→ **GIVEN DATA**:
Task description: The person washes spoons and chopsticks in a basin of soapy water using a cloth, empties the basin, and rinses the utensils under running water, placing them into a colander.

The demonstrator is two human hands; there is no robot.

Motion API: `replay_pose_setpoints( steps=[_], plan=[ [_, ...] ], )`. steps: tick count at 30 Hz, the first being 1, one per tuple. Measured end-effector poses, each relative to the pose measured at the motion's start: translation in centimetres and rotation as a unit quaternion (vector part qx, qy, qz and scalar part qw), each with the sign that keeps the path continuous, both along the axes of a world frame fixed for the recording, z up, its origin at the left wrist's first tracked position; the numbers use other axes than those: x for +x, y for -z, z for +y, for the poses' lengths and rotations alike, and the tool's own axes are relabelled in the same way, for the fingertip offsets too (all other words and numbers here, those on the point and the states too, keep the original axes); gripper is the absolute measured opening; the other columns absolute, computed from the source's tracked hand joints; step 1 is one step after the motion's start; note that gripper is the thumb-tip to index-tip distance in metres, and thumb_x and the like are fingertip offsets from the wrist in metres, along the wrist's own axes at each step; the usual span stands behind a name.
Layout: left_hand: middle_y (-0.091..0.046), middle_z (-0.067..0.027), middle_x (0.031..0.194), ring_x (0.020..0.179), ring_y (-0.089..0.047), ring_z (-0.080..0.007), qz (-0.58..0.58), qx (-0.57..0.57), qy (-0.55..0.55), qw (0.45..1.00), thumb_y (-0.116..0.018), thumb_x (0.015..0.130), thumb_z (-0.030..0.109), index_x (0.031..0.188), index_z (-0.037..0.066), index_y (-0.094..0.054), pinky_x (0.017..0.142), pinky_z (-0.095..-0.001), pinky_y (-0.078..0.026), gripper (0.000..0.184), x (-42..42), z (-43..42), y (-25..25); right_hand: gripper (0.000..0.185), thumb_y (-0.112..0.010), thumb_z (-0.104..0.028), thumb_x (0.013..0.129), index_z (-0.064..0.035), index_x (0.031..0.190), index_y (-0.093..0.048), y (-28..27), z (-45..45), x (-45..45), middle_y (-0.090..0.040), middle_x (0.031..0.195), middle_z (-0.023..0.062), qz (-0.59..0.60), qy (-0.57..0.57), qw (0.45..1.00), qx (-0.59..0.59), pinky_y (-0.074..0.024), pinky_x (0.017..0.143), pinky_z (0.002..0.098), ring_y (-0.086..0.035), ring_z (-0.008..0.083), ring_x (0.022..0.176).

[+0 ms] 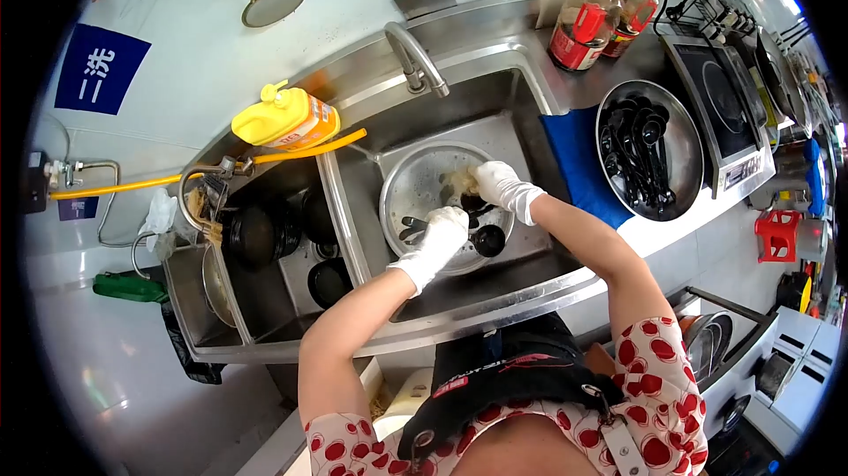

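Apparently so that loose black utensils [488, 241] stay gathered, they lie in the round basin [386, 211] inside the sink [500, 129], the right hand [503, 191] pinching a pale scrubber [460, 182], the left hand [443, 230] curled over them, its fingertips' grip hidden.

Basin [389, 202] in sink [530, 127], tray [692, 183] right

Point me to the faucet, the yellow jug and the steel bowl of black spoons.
Faucet [421, 57]: head view, on its curved spout.
Yellow jug [284, 119]: head view, on the body.
Steel bowl of black spoons [686, 142]: head view, on the bare inner wall, right side of the picture.
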State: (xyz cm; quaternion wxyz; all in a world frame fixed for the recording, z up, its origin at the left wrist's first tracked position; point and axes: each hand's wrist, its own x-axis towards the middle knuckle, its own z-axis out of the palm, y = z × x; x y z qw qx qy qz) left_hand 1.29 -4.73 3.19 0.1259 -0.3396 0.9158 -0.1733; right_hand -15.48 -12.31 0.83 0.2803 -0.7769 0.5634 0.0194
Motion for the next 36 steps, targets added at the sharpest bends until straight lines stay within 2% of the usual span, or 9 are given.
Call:
replay_pose_setpoints(
  steps=[4,6,14,19,23,26,30,35,36],
  plan=[
    [-0.055,-0.0084,0.068,0.06,-0.057,-0.0177,0.016,-0.025,-0.005,1.0,-0.051,0.077,0.013,0.087,0.0,-0.054,0.046,-0.03,-0.044,0.017,1.1,-0.6,0.7,0.033,-0.064,-0.031,0.076,-0.0031,0.093,-0.065,0.2,-2.0,-3.2,-0.065,0.079,0.017,-0.29,0.216,0.932,0.035,-0.0483,0.071,0.0373,-0.063,0.0307,0.075],
    [-0.054,-0.0077,0.067,0.06,-0.057,-0.0171,0.021,-0.03,-0.016,0.999,-0.051,0.077,0.012,0.087,0.0,-0.054,0.046,-0.029,-0.044,0.016,1.7,-1.0,0.3,0.032,-0.066,-0.031,0.076,-0.0022,0.091,-0.065,-1.6,-1.4,-4.3,-0.065,0.081,0.0156,-0.229,0.156,0.939,0.203,-0.0483,0.072,0.0355,-0.063,0.026,0.075],
    [-0.052,0.0,0.059,0.052,-0.056,-0.0131,0.027,0.012,-0.044,0.999,-0.052,0.076,0.011,0.084,0.004,-0.055,0.043,-0.029,-0.044,0.011,1.8,-1.3,-0.1,0.022,-0.061,-0.016,0.079,-0.0002,0.094,-0.059,2.7,1.9,-3.0,-0.063,0.085,0.022,-0.078,0.17,0.979,-0.084,-0.0489,0.074,0.0403,-0.06,0.0369,0.083],
    [-0.059,-0.0037,0.06,0.042,-0.05,-0.0133,0.254,0.189,-0.168,0.934,-0.051,0.087,0.022,0.086,0.002,-0.058,0.04,-0.0253,-0.039,0.021,4.1,-1.1,1.9,0.024,-0.05,-0.024,0.093,-0.0022,0.099,-0.059,1.1,0.3,-5.6,-0.063,0.086,0.0063,-0.553,0.415,0.713,0.115,-0.0501,0.069,0.0312,-0.061,0.0175,0.078],
    [-0.051,0.0006,0.059,0.043,-0.043,-0.0087,0.535,0.576,-0.493,0.374,-0.045,0.095,0.029,0.092,0.002,-0.061,0.039,-0.0239,-0.035,0.032,3.0,-1.0,1.1,0.027,-0.048,-0.023,0.095,-0.0025,0.111,-0.052,0.3,3.7,-5.5,-0.061,0.096,0.0067,-0.552,0.392,0.731,0.079,-0.0491,0.076,0.0271,-0.06,0.0167,0.083],
    [-0.053,-0.001,0.062,0.044,-0.044,-0.0098,0.618,0.569,-0.484,0.246,-0.044,0.095,0.025,0.093,0.003,-0.059,0.039,-0.024,-0.036,0.027,1.1,-0.3,0.9,0.032,-0.054,-0.018,0.091,-0.0005,0.117,-0.049,0.6,7.3,-1.0,-0.059,0.106,0.0108,-0.514,0.364,0.776,-0.022,-0.0447,0.086,0.0275,-0.058,0.0199,0.098],
    [-0.064,-0.0154,0.07,0.061,-0.061,-0.0265,0.565,0.363,-0.431,0.602,-0.051,0.089,0.022,0.087,-0.002,-0.061,0.054,-0.0387,-0.046,0.026,-2.2,2.3,3.5,0.044,-0.059,-0.009,0.081,0.0012,0.121,-0.044,1.5,7.5,4.5,-0.059,0.104,0.0226,-0.306,0.35,0.859,-0.214,-0.0446,0.086,0.0362,-0.057,0.0346,0.1],
    [-0.062,-0.0239,0.073,0.065,-0.061,-0.0388,0.535,0.232,-0.46,0.669,-0.052,0.087,0.02,0.097,-0.005,-0.056,0.057,-0.0448,-0.046,0.027,-5.3,5.1,3.8,0.026,-0.059,-0.014,0.08,0.0021,0.1,-0.055,1.8,4.8,2.5,-0.061,0.074,0.0231,-0.194,0.353,0.905,-0.134,-0.0483,0.062,0.0439,-0.061,0.0387,0.07],
    [-0.061,-0.0196,0.069,0.059,-0.059,-0.034,0.58,0.302,-0.505,0.563,-0.052,0.088,0.022,0.096,-0.004,-0.057,0.052,-0.0415,-0.045,0.027,-5.1,5.0,4.3,0.023,-0.058,-0.014,0.081,0.0031,0.096,-0.056,1.3,4.7,2.4,-0.061,0.073,0.0238,-0.203,0.342,0.906,-0.145,-0.0483,0.062,0.0437,-0.061,0.038,0.07]
  ],
)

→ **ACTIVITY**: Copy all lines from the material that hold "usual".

→ **YOUR SOLUTION**:
Motion API: `replay_pose_setpoints( steps=[_], plan=[ [_, ...] ], )`. steps: tick count at 30 Hz, the first being 1, one per tuple. Measured end-effector poses, each relative to the pose measured at the motion's start: translation in centimetres and rotation as a unit quaternion (vector part qx, qy, qz and scalar part qw), each with the sign that keeps the path continuous, both along the axes of a world frame fixed for the recording, z up, its origin at the left wrist's first tracked position; the numbers use other axes than those: x for +x, y for -z, z for +y, for the poses' lengths and rotations alike, and the tool's own axes are relabelled in the same way, for the fingertip offsets too (all other words and numbers here, those on the point and the states too, keep the original axes); gripper is the absolute measured opening; the other columns absolute, computed from the source's tracked hand joints; step 1 is one step after the motion's start; note that gripper is the thumb-tip to index-tip distance in metres, and thumb_x and the like are fingertip offsets from the wrist in metres, along the wrist's own axes at each step; the usual span stands behind a name.
Motion for the next 36 steps, targets added at the sharpest bends until straight lines stay within 2% of the usual span, or 9 are given.

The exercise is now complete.